Fortunately for us, the chances for meaningful advances in these areas are never higher than today. Over the past decade, we have witnessed the dawn of the 'omics era and the advent of Big Data. Emerging technologies like next-generation sequencing and innovative analytical tools such as network analysis have improved our understanding of basic cancer pathophysiology. What remains is translating this knowledge from the bench to the bedside.  
 
Although academic and government research institutions and, increasingly, nonprofit research foundations, contribute to the search for new diagnostics and therapeutics, the bulk of cancer research is carried out by the pharmaceutical industry. In the past few years, however, multiple factors including decreased productivity, higher costs and the ongoing patent cliff have made drug research in the pharmaceutical industry unsustainable in its current format.

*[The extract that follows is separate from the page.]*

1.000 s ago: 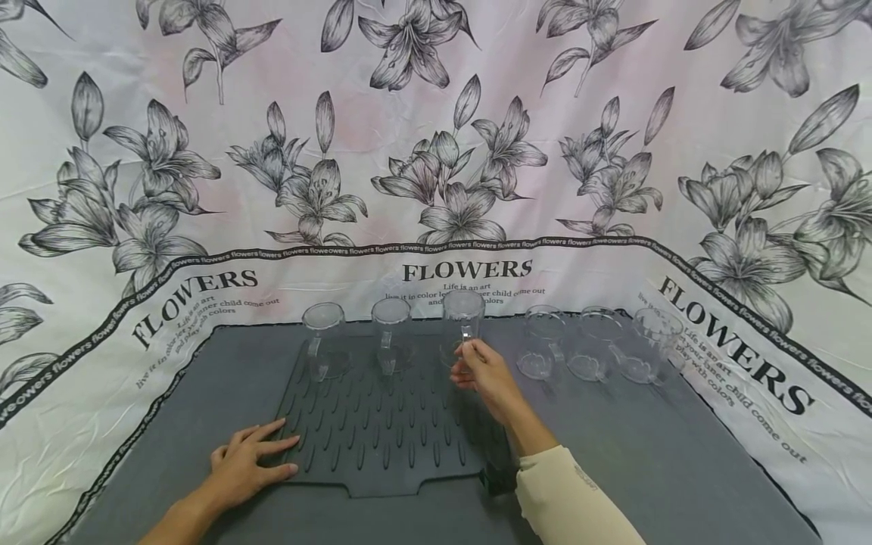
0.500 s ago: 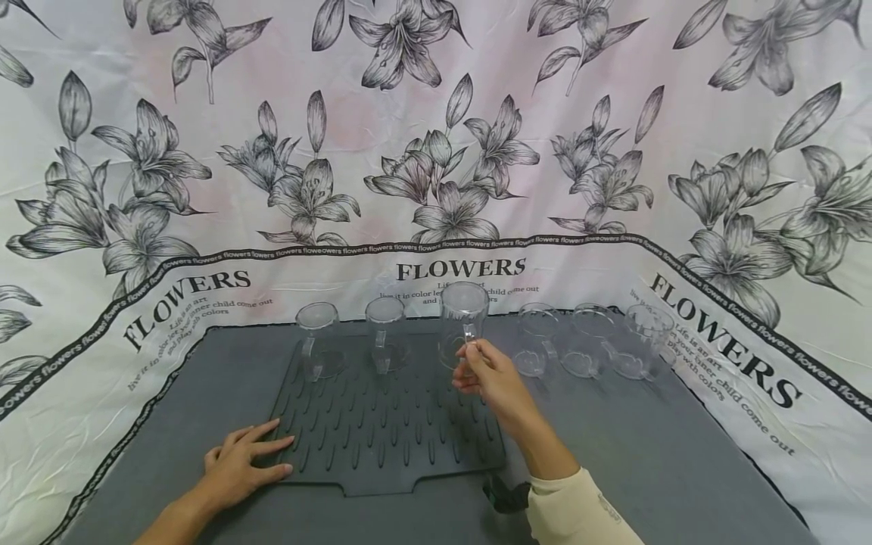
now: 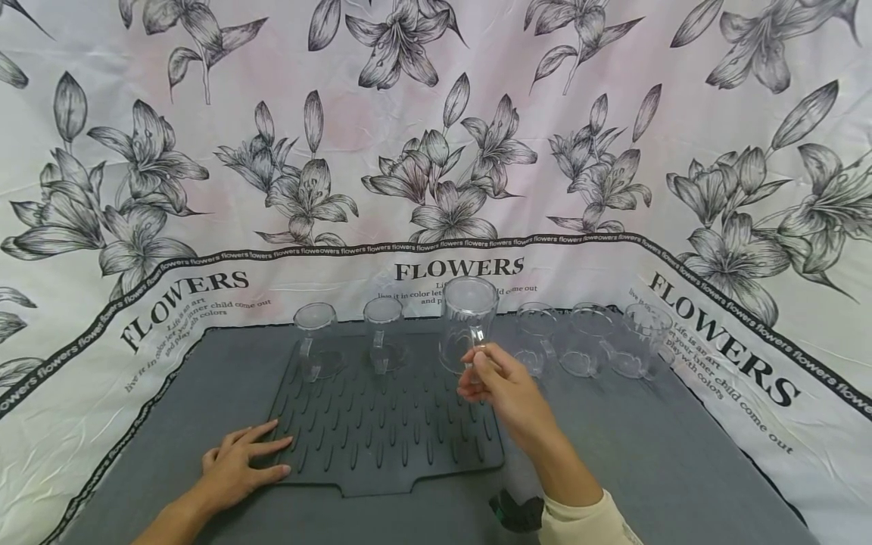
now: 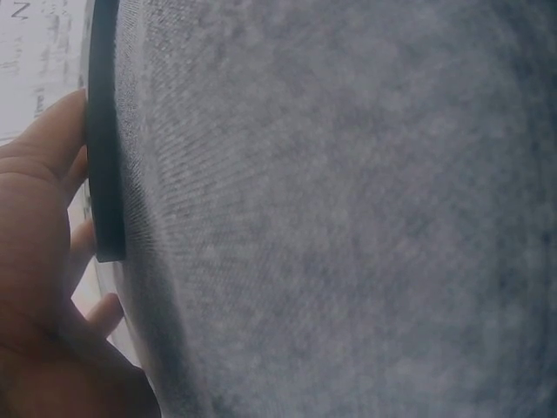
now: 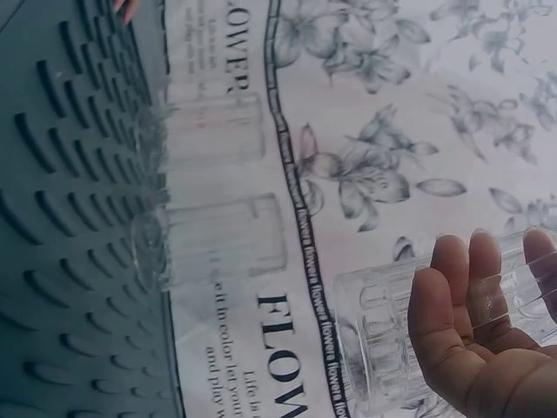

As a consequence, newer models of science and business are replacing the fully integrated pharmaceutical company (FIPCO) model that is quickly becoming a relic of the past. Evolving technology has allowed and even driven this shift. The name of the game for drug research today is outsourcing.
 
Outsourcing of drug research  
 
Pharmaceutical companies are adapting to the changing business dynamics by moving away from a vertically integrated model where company scientists do all of the research in company laboratories. Outsourcing has become the key to not only efficient technology development, but also the entire drug research process. This is true for all disciplines, but is nowhere more evident than in oncology, drug discovery and diagnostics, where the pharmaceutical industry has established relationships with thousands of external research partners. These days, many companies have become fully integrated pharmaceutical networks (FIPNets) comprised of company scientists working hand in hand with outside experts.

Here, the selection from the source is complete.